Not all of Made for Each Other’s humour is completely fresh. Jokes about overbearing mothers and gay men loving musicals are meat that’s already been through the sitcom grinder one time too many. Still, sometimes Made for Each Other’s saving grace is its normality. Vincent and Jerry are a couple in a familiar situation. They find themselves rushing into a marriage, each bringing along his share of weaknesses and regrets. Anyone can relate.

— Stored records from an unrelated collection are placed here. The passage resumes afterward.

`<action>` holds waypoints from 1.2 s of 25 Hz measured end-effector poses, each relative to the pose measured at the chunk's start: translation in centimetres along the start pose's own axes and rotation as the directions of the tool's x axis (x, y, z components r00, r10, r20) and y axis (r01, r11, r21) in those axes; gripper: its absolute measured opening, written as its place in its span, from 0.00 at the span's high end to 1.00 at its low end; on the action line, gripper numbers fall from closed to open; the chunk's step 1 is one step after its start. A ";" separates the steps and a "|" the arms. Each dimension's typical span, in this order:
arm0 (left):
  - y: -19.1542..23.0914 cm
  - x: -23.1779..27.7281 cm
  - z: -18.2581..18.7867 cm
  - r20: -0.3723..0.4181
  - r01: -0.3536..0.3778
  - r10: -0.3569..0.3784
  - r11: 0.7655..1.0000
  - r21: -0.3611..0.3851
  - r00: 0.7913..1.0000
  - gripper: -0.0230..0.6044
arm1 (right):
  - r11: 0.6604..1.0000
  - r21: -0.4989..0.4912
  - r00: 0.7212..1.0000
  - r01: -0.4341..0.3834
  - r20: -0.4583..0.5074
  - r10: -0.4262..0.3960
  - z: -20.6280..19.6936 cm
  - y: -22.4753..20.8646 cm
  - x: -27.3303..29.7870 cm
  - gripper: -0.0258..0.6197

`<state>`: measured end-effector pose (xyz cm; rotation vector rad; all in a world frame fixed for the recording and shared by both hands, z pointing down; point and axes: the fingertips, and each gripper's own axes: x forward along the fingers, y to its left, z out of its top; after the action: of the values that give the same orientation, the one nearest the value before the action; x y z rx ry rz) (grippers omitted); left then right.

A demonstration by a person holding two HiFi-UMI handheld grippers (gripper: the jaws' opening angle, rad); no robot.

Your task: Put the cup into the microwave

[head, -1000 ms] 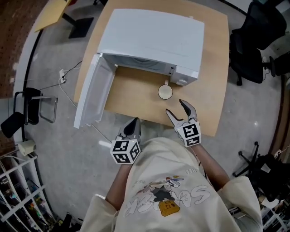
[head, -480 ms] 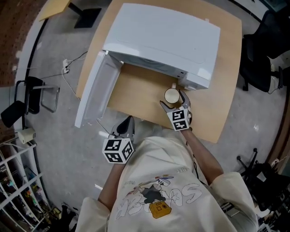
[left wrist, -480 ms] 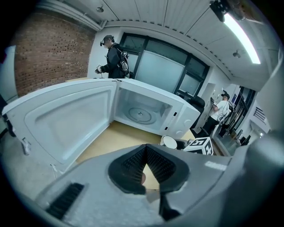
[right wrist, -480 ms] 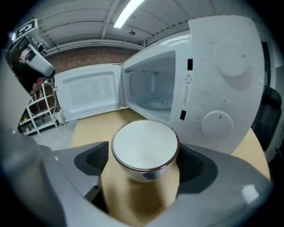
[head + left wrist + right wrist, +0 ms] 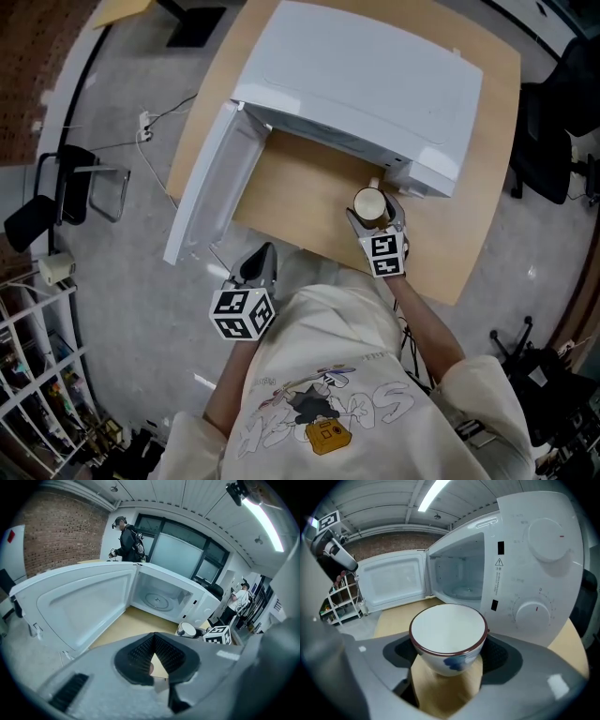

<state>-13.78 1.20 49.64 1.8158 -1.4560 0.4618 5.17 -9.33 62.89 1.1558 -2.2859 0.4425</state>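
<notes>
Since the earlier frame the right gripper (image 5: 376, 216) has come forward from the near edge of the table (image 5: 300, 187) and down to the cup (image 5: 368, 202), which has not shifted from its spot. Its jaws are closing on the cup, which sits upright between them with its sides against both pads; the right gripper view shows a white bowl-shaped cup with a dark red rim and a blue mark low on its wall, standing on the wood. The gripper's marker cube (image 5: 385, 255) lies just behind, over the table's near edge.

The left gripper (image 5: 265, 251) hangs off the table's near side, over the floor, with its jaws drawn together at the tips and nothing between them.

The cup stands just in front of the microwave (image 5: 366, 84), before its control panel with two round knobs (image 5: 533, 610) and to the right of the open cavity. The door (image 5: 211, 183) is swung fully out to the left, and the glass turntable (image 5: 157, 601) inside is bare. A black chair (image 5: 56, 192) stands on the grey floor well to the left
</notes>
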 end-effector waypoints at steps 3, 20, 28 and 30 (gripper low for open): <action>0.4 0.1 0.2 -0.006 -0.003 0.003 1.000 0.005 1.000 0.95 | 1.000 -0.007 0.999 -0.008 0.040 0.008 2.0 0.4 0.2 0.34; 3.4 -0.3 1.6 0.022 0.013 -0.013 1.000 -0.011 1.000 0.95 | 0.997 -0.016 0.980 0.069 0.186 -0.065 15.2 0.6 8.1 0.34; 4.5 -1.1 3.2 0.049 0.076 -0.079 0.995 0.068 0.996 0.95 | 0.981 0.041 0.962 0.188 0.196 -0.192 17.2 -1.7 12.5 0.34; 4.6 -1.2 3.3 0.049 0.099 -0.103 0.992 0.076 0.993 0.95 | 0.975 0.064 0.956 0.215 0.191 -0.223 17.0 -2.3 13.1 0.34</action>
<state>-18.98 -0.71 48.17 1.9640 -1.3906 0.4244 -4.71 -27.65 57.09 1.5153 -2.2855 0.3040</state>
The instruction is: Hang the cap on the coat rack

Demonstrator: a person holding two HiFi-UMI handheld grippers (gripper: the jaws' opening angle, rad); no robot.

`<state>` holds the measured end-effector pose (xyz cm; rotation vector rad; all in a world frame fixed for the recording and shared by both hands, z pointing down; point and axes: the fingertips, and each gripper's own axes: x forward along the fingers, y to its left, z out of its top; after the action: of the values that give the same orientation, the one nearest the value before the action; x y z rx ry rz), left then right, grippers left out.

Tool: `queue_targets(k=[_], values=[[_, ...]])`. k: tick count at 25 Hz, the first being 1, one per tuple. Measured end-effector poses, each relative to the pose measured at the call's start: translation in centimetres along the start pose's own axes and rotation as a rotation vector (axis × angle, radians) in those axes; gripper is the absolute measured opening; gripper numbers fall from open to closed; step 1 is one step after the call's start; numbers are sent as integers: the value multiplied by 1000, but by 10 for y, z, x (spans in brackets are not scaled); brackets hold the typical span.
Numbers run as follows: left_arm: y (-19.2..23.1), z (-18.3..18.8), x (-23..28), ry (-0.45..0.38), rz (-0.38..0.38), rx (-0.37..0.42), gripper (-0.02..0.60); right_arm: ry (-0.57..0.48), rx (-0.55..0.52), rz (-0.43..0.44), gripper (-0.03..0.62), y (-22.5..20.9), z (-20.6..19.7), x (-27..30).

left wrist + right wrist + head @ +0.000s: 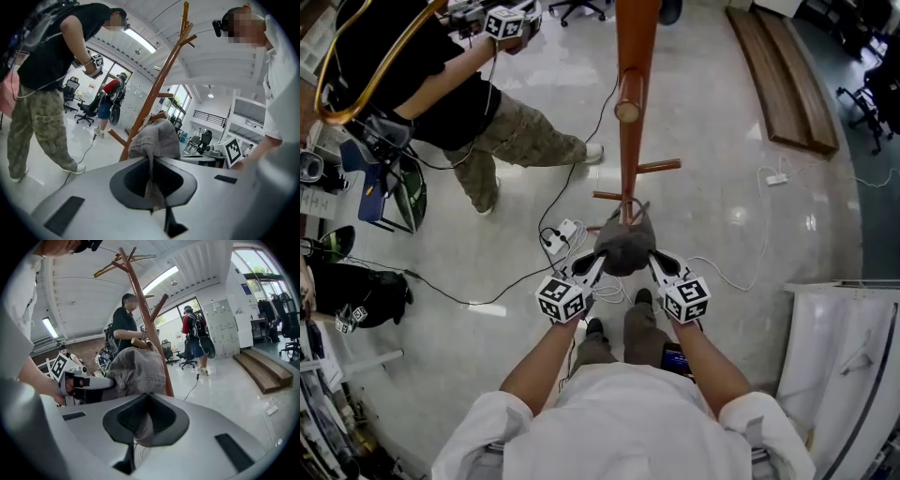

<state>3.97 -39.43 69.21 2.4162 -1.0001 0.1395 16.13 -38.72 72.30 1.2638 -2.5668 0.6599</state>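
Left gripper (596, 265) at cap's 7 o'clock, right gripper (656, 263) at 5 o'clock: both clenched on cap (624, 246) edge, cloth pinched between jaws. Cap held between them, close against rack (632, 122) by low pegs (659, 167); contact unclear. Risk: thin pinch slips or one side frees early, so cap drops to floor (712, 187); limp cloth could slide off peg. Cap grey, soft, crumpled, button on crown.
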Motion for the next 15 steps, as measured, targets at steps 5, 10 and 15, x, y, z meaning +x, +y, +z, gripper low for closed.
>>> queue_targets(k=[5,10,15], values=[[15,-4,15,5,33,-2,21,19,-4,4,28,-16,-6,16],[29,-6,32,11,56,-15,21,39,-10,2,28,-31,-9,32],[42,-8,42,25,78,-30,22,65,-11,-11,28,-42,-11,47]])
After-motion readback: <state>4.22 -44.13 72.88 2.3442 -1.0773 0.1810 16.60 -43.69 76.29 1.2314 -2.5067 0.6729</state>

Like its vintage soundtrack, Made for Each Other is sometimes a little worn and trite, but some things never change and don’t have to. Romantic comedies are always the same, no matter who the players are. At the altar or arguing on the phone, people in love are just people. This intimate one-man show is a pleasant break from some of Fringe’s more abnormal acts and is worth seeing, especially if you are a sitcom fan or New York native. Seriously though, who can resist some Cole Porter?